Tontonan Diskriminasi di Masa Pandemi: 01 dan 02 di Pelaminan ‘Artis’

Catatan M Rizal Fadillah*

SALAM-ONLINE.COM: Joko Widodo dan Prabowo Subianto bukan melangsungkan pernikahan. Tetapi keduanya hadir dan menjadi saksi perkawinan Atta Halilintar dan Aurel Hermansyah.

Krisdayanti dan Anang Hermansyah berbahagia menikahkan putrinya. Persoalannya bukan sekadar pernikahan yang memang wajar-wajar saja. Yang tak wajar adalah kehadiran Presiden, Menteri dan pejabat tinggi lainnya di acara besar-besaran pernikahan anak artis itu pada musim pandemi Covid-19.

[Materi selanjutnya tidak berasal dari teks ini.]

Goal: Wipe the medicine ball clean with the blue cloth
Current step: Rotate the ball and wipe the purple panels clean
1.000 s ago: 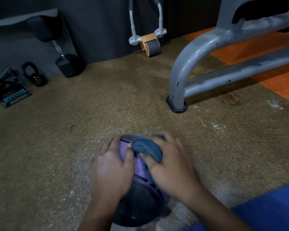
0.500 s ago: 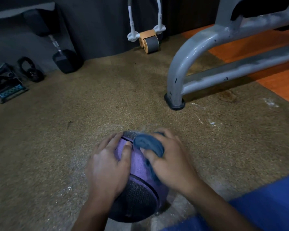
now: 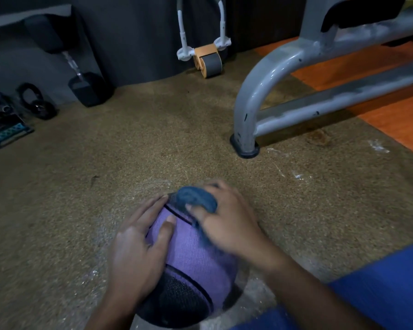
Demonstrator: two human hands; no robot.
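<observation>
Left hand [image 3: 138,253] lies flat, fingers spread, on the purple medicine ball [image 3: 196,265]. Right hand [image 3: 229,225] grasps the bunched blue cloth [image 3: 196,198], pressing it onto the ball's far side.

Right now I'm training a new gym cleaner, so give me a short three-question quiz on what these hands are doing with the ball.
1. True or false: the blue cloth is under the right hand.
2. The left hand rests on: A) the bench frame, B) the medicine ball, C) the ab roller.
3. Fill in: the ball's band between the hands is coloured ____.

Key: 1 true, its fingers grip the cloth against the ball's far top. 2 B, fingers spread over the ball's left side. 3 purple.
</observation>
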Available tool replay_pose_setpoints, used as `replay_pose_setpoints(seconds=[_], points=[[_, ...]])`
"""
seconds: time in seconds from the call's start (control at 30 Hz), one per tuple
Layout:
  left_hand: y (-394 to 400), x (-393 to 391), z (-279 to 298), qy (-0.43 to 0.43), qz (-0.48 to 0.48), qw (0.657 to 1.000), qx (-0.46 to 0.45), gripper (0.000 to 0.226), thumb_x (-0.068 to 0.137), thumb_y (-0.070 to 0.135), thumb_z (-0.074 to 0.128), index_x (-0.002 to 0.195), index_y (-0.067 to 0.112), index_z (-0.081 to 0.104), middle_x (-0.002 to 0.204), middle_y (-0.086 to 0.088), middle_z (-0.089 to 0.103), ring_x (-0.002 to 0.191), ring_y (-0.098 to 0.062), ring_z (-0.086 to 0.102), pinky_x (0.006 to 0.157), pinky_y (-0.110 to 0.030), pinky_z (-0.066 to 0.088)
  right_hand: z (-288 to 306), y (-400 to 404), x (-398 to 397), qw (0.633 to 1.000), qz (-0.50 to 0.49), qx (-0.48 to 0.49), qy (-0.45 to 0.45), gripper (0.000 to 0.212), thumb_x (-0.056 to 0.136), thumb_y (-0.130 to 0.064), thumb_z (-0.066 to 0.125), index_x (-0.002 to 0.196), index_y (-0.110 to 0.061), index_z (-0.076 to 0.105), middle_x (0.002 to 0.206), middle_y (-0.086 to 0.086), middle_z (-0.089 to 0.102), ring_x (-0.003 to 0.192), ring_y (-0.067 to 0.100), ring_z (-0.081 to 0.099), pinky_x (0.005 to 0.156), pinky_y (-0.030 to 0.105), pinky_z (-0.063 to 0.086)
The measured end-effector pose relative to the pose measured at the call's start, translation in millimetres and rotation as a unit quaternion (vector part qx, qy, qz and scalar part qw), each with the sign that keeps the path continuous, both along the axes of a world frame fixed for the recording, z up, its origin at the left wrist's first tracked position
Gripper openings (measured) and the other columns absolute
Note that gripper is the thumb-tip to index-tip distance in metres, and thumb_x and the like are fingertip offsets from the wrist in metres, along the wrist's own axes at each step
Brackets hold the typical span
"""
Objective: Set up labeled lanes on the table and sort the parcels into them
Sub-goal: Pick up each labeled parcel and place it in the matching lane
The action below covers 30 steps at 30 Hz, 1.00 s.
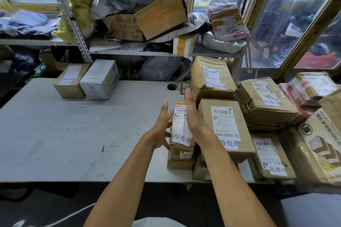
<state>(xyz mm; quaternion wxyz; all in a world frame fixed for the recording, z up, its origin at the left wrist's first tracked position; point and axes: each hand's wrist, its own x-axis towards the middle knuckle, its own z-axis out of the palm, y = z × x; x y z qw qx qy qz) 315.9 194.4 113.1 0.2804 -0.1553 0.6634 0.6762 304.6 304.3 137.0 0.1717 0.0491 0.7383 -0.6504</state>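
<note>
I am in a parcel sorting room: taped cardboard parcels [226,125] with shipping labels crowd my grey surface [73,134], and metal shelving [129,52] behind holds more packages.

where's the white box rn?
Head view, far left of the table: the white box stands at the back edge, touching a brown box on its left, below the shelf.

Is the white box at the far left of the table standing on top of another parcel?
No, the white box stands directly on the table, beside a brown box on its left.
</note>
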Motion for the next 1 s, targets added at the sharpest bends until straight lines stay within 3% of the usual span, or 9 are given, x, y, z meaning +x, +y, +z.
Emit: replay_pose_setpoints(seconds=[0.13,0.33,0.43,0.53,0.67,0.8,0.9,1.0], points=[[6.4,0.8,2.5,0.002,0.003,1.000,-0.013,0.089,0.078,0.090,0.006,0.156,0.050,0.022,0.166,-0.013,0.023,0.148,-0.051,0.024,0.107,-0.080,0.027,-1.0,1.8,4.9,1.000,0.011,0.019,-0.007,0.107,0.065,-0.106,0.022,0.157,-0.052,0.022,0.171,-0.003,0.021,0.160,0.024,0.012,0.125,0.064,0.010],[3.7,-1.0,-4.4,0.006,0.026,1.000,-0.006,0.081,0.085,0.086,0.006,0.155,0.050,0.026,0.168,-0.010,0.019,0.149,-0.051,0.019,0.107,-0.079,0.025,2.6,-0.7,11.0,0.999,0.017,0.050,-0.009,0.108,0.064,-0.106,0.023,0.155,-0.050,0.031,0.168,-0.002,0.029,0.157,0.026,0.022,0.123,0.063,0.020],[-1.3,2.4,-10.1,0.011,0.026,1.000,0.001,0.085,0.085,0.088,0.008,0.155,0.045,0.032,0.167,-0.007,0.023,0.149,-0.049,0.022,0.107,-0.078,0.029,11.0,-12.8,14.3,0.995,0.041,0.085,0.024,0.080,0.090,-0.085,0.019,0.160,-0.047,0.020,0.173,-0.004,0.014,0.160,0.025,0.005,0.125,0.064,0.011],[-16.6,10.6,-14.5,0.012,0.051,0.999,0.005,0.092,0.080,0.092,0.013,0.154,0.042,0.034,0.164,-0.007,0.032,0.146,-0.042,0.034,0.107,-0.072,0.037,10.2,-33.7,9.8,0.988,0.059,0.132,0.060,0.069,0.100,-0.073,0.020,0.162,-0.045,0.014,0.174,-0.007,0.002,0.160,0.022,-0.008,0.125,0.065,0.004],[-59.7,24.3,-13.1,0.052,0.111,0.991,-0.050,0.090,0.082,0.086,0.013,0.157,0.040,0.029,0.163,-0.007,0.033,0.147,-0.033,0.036,0.116,-0.061,0.033,3.1,-73.7,5.0,0.966,0.097,0.229,0.071,0.068,0.104,-0.065,0.029,0.164,-0.040,0.008,0.174,-0.005,-0.005,0.159,0.022,-0.012,0.125,0.057,0.000],[-130.5,41.7,-11.6,0.103,0.190,0.971,-0.102,0.068,0.101,0.067,0.012,0.160,0.034,0.024,0.166,-0.003,0.026,0.152,-0.024,0.025,0.123,-0.049,0.018,-0.5,-122.8,8.8,0.954,0.147,0.256,0.058,0.072,0.104,-0.063,0.035,0.164,-0.038,0.005,0.173,-0.003,-0.014,0.159,0.021,-0.017,0.127,0.052,0.001],[-191.3,58.2,-9.6,0.144,0.244,0.947,-0.153,0.063,0.106,0.058,0.015,0.161,0.028,0.025,0.167,0.003,0.022,0.154,-0.017,0.020,0.123,-0.040,0.015,-1.6,-172.6,14.2,0.940,0.166,0.287,0.081,0.076,0.105,-0.063,0.036,0.165,-0.035,-0.002,0.169,-0.001,-0.029,0.156,0.022,-0.026,0.128,0.047,-0.007],[-253.0,73.8,-15.5,0.169,0.312,0.908,-0.223,0.061,0.106,0.058,0.018,0.159,0.028,0.028,0.167,0.002,0.025,0.153,-0.017,0.021,0.125,-0.042,0.014,-2.1,-226.6,23.4,0.918,0.198,0.325,0.110,0.078,0.106,-0.061,0.034,0.164,-0.032,-0.008,0.166,0.004,-0.035,0.153,0.026,-0.032,0.124,0.045,-0.016]])
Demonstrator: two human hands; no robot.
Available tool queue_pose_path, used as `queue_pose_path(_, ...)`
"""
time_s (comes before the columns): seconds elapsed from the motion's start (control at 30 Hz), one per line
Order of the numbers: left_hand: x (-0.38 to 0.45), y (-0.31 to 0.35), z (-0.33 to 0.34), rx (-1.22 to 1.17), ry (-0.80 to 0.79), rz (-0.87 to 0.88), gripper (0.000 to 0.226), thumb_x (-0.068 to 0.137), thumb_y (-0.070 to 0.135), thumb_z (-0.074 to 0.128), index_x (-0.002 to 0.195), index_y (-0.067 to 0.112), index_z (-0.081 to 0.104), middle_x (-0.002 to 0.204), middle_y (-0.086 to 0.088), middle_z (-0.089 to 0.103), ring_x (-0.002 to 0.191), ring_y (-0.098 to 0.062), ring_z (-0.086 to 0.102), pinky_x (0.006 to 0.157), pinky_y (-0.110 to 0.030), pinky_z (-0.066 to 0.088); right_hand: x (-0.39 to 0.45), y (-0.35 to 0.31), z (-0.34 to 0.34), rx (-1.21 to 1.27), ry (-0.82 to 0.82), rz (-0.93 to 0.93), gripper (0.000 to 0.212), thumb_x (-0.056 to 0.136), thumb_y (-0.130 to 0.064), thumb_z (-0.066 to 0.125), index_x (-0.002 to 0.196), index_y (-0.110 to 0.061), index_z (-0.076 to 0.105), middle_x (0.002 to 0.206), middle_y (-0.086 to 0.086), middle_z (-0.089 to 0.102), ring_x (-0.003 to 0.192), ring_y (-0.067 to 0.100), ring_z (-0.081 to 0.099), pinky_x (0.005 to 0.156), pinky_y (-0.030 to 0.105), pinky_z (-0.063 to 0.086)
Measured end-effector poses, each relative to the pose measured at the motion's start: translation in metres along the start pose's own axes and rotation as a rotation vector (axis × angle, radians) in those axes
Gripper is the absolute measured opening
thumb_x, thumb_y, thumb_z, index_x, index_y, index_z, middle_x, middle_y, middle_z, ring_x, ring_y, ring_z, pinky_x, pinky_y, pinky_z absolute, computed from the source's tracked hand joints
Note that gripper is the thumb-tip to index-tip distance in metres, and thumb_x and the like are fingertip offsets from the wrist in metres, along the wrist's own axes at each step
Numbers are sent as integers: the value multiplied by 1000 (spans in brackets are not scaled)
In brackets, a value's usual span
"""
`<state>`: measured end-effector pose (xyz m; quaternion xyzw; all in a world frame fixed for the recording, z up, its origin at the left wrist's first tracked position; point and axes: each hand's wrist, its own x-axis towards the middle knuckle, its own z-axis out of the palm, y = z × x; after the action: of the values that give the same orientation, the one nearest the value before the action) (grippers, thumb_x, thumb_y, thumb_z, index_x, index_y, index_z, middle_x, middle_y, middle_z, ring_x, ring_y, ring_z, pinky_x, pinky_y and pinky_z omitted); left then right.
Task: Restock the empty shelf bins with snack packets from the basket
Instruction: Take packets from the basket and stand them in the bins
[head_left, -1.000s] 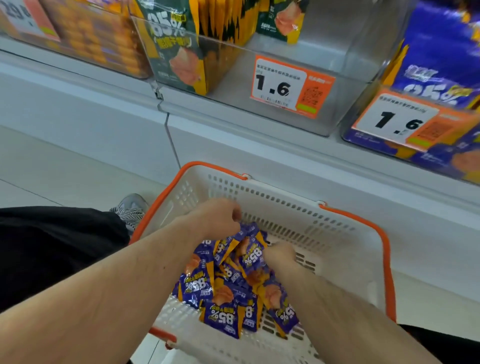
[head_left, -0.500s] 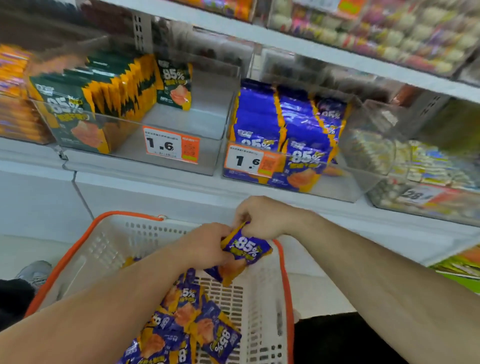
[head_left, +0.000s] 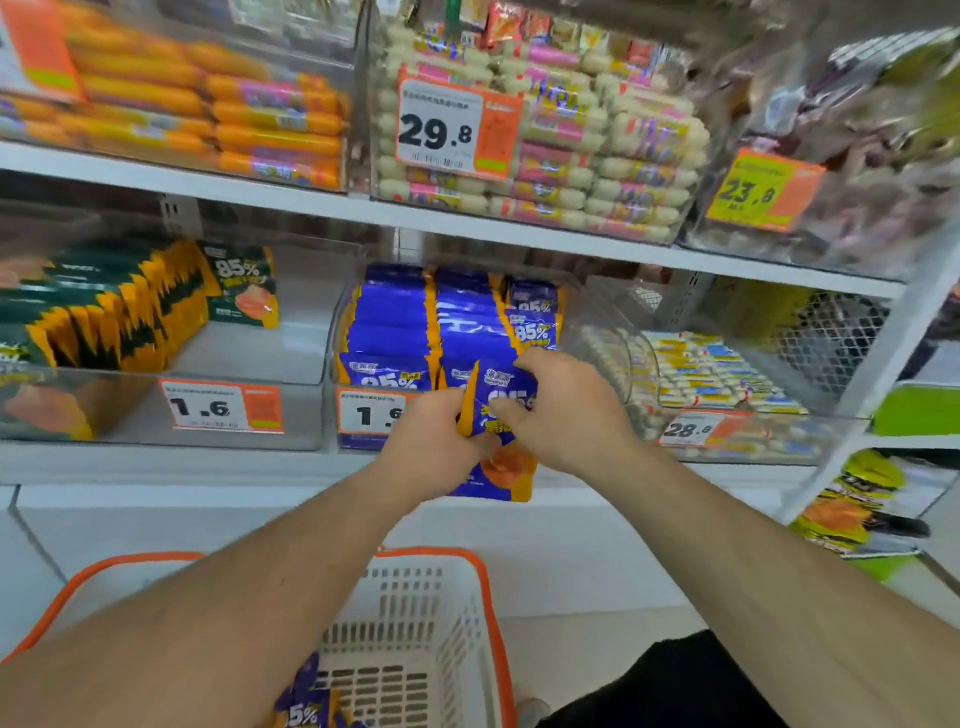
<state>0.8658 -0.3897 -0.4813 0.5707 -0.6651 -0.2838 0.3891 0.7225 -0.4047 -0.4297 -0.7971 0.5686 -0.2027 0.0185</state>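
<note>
- Head view: left hand (head_left: 434, 447) and right hand (head_left: 566, 415) raised together in front of the middle shelf, both grasping one bunch of blue snack packets (head_left: 498, 467).
- Left hand curled round the left edge of the bunch, thumb on the front; right hand pinching the top right part, fingers bent over the upper edge.
- Lower end of the bunch hanging free below both hands, orange picture visible there.
- Just behind the hands: clear shelf bin (head_left: 358, 332) already holding rows of the same blue packets; price label (head_left: 371, 413) partly covered by the left hand.
- Left of the left hand: another clear bin (head_left: 311, 364) with green packets (head_left: 119, 306) on its left side, right part bare.
- Right of the right hand: bin with pale wrapped snacks (head_left: 717, 374).
- Below both forearms: white basket (head_left: 441, 623) with orange rim, some blue packets (head_left: 306, 712) lying inside near the left forearm.
- Above the hands: upper shelf (head_left: 260, 195) with orange sausages and pale rolls.
</note>
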Motion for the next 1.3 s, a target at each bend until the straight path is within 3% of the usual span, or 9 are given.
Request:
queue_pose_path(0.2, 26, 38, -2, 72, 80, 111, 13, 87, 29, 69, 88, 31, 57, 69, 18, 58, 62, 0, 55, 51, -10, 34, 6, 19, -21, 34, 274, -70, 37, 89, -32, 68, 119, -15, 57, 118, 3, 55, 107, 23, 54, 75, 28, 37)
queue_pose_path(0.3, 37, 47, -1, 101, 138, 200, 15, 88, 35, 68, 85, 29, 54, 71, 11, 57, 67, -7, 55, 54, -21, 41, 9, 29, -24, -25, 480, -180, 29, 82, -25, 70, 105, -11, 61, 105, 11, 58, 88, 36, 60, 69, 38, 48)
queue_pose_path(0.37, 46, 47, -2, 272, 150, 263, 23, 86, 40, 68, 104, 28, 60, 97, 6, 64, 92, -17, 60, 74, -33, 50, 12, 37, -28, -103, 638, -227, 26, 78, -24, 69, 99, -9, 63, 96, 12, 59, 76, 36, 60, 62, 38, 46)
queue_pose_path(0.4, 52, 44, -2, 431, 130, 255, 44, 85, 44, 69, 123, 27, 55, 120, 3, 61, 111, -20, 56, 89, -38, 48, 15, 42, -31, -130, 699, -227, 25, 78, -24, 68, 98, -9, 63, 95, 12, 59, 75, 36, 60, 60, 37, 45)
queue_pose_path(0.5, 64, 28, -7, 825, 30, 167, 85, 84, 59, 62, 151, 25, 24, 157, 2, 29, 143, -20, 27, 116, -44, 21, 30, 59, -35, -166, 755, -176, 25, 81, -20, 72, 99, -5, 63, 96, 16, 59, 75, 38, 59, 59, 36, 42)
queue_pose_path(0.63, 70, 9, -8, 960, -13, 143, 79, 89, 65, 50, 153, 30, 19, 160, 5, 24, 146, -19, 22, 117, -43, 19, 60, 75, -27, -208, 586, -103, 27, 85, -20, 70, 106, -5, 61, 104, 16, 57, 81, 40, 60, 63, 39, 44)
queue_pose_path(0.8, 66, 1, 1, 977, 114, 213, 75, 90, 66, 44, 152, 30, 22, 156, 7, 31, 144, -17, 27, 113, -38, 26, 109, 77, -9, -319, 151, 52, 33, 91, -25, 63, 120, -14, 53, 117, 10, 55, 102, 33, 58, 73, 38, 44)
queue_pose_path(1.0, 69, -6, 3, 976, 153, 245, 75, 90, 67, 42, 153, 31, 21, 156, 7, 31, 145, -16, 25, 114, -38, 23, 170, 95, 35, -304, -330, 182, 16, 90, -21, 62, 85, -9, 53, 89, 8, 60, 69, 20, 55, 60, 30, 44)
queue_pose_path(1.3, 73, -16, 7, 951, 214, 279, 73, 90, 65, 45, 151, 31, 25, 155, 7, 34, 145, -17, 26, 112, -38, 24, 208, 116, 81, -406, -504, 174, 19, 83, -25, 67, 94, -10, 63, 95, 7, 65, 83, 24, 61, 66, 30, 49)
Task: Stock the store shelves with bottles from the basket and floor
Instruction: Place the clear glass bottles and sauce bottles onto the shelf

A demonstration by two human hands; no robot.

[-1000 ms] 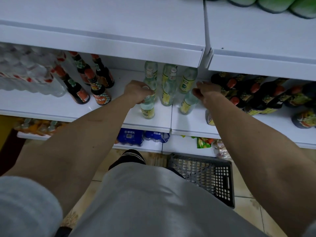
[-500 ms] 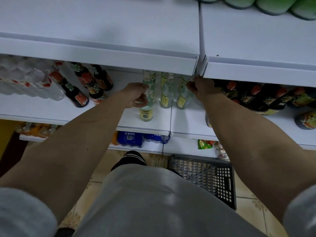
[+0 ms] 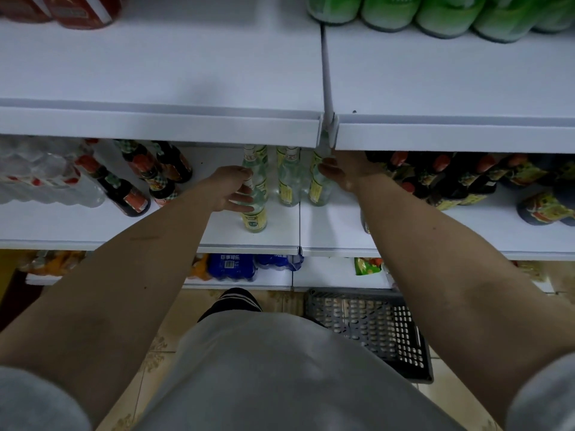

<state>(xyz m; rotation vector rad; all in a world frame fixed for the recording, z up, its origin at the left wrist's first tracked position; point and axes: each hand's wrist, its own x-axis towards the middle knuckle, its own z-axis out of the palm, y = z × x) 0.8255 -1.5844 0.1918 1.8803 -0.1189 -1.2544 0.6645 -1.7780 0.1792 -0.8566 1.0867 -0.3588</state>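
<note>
Standing on the middle shelf (image 3: 93,225), a clear bottle (image 3: 255,209) is gripped by the left hand (image 3: 228,189). Another clear bottle (image 3: 319,188) is touched by the right hand (image 3: 345,171); its grip cannot be told.

On the middle shelf (image 3: 93,225) we see a front bottle (image 3: 254,213) standing ahead of a row of bottles (image 3: 289,181). Our left hand (image 3: 228,189) wraps the front bottle; our right hand (image 3: 340,171) holds the rightmost bottle (image 3: 317,188) of the row. Sauce bottles (image 3: 133,185) stand to the left, more bottles (image 3: 460,181) to the right. The basket (image 3: 370,328) sits on the floor (image 3: 451,396) below, right of centre.
</note>
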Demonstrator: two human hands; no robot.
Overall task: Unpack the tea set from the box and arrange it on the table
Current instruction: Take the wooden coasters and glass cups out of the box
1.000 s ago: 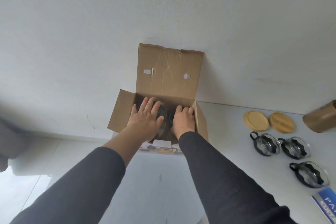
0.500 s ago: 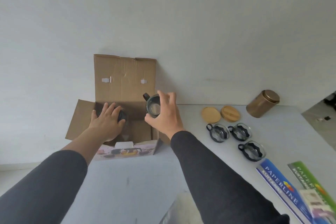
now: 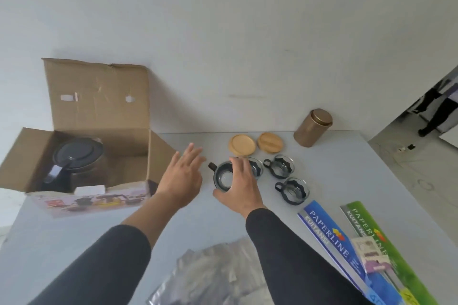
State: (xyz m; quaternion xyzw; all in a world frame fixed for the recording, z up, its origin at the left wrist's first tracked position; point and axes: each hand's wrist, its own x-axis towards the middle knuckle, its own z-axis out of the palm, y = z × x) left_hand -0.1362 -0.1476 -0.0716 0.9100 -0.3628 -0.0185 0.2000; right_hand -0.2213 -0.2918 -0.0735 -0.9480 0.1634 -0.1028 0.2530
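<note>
The open cardboard box stands at the table's left, with a dark-lidded glass teapot still inside. My right hand grips a glass cup with a black holder, low over the table just left of the other cups. My left hand hovers open, fingers spread, between the box and that cup. Three more cups sit to the right: one partly behind my right hand, one and one. Two round wooden lids lie behind them.
A gold tin canister stands by the wall. Blue and green Paperline booklets lie at the front right, and a clear plastic bag lies at the near edge. The table ends close at the right.
My right hand lifted a cup out of the box and carried it right to the other cups. My left hand left the box and now hovers open beside it.
</note>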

Sementara di sisi lain tokoh umat, HRS, sedang mengalami proses peradilan di PN Jakarta Timur. HRS dipersalahkan melakukan acara pernikahan putrinya di Petamburan. Kerumunan walimahan penyebabnya. Tontonan mencolok atas dua peristiwa yang berbeda. Ada diskriminasi hukum dan politik.

Sayang nol dua yang didukung habis dulu, mingkem terus tanpa sedikit pun ada pembelaan. Malahan menjadi saksi prosesi wedding “artis”. Mengenaskan.

Memang, nol dua sudah dua nol. Pertama, sebagai pembantu. Kedua, sebagai pengikut bahkan pengekor. Keok total.

Kini nol satu (01) dan nol dua (02) sama-sama datang ke perhelatan pandemi Covid-19. Masa bodoh dengan pandangan dan kritik masyarakat. Yang penting menikmati kekuasaan. Power is delicious. Serasa di pelaminan, mungkin. Kepekaan pada perasaan hati rakyat seperti terus memudar.

Baca Juga

Rakyat sebenarnya marah dengan perilaku pemimpin yang tak berperasaan dan munafik. Akan tetapi Covid-19 menghalangi aksi untuk mengkspresikan kemarahan itu. Politisi busuk selalu berbicara tentang hal yang baik dengan mengerjakan banyak hal buruk. Negara diurus suka-suka serasa milik dia dan mereka, bukan kita.

Nol satu dan nol dua di pelaminan. Dihormati dan dijilati oleh pencari muka. Atas nama undangan dan diminta doa. Doa yang tentu menyakiti rakyat banyak. Sayang, sebenarnya nol satu dan nol dua harus memaksakan hadir yang menimbulkan kegelisahan public, termasuk warganet. Jokower Rudi S Kamri saja mencak-mencak memprotes. Pernikahan “artis” sedemikian dipentingkan.

Nol satu memang agak aneh. Ketika ada “artis” meninggal, misalnya Glen Fredly atau Didi Kempot, ia sengaja ucapkan duka cita. Sedangkan mantan Panglima TNI Djoko Santoso meninggal tak ada belasungkawa, apalagi jika yang meninggal itu ulama Syaikh Ali Jaber misalnya. Parah, memang.

HRS yang jadi pesakitan di meja hijau akibat kerumunan pernikahan dinilai sebagai pelaku kriminal. Sementara Anang Hermansyah dan Krisdayanti tidak apa-apa. Joko Widodo dan Prabowo ikut pula di acara Hotel Raffles ini. Biaya pengamanan Presiden di situasi marak terorisme bisa mencapai puluhan miliar.

Lex nemini operatur iniquu—Hukum tidak memberi ketidakadilan kepada siapa pun. Seharusnya memang begitu, kecuali di negeri di mana Petruk yang jadi Raja.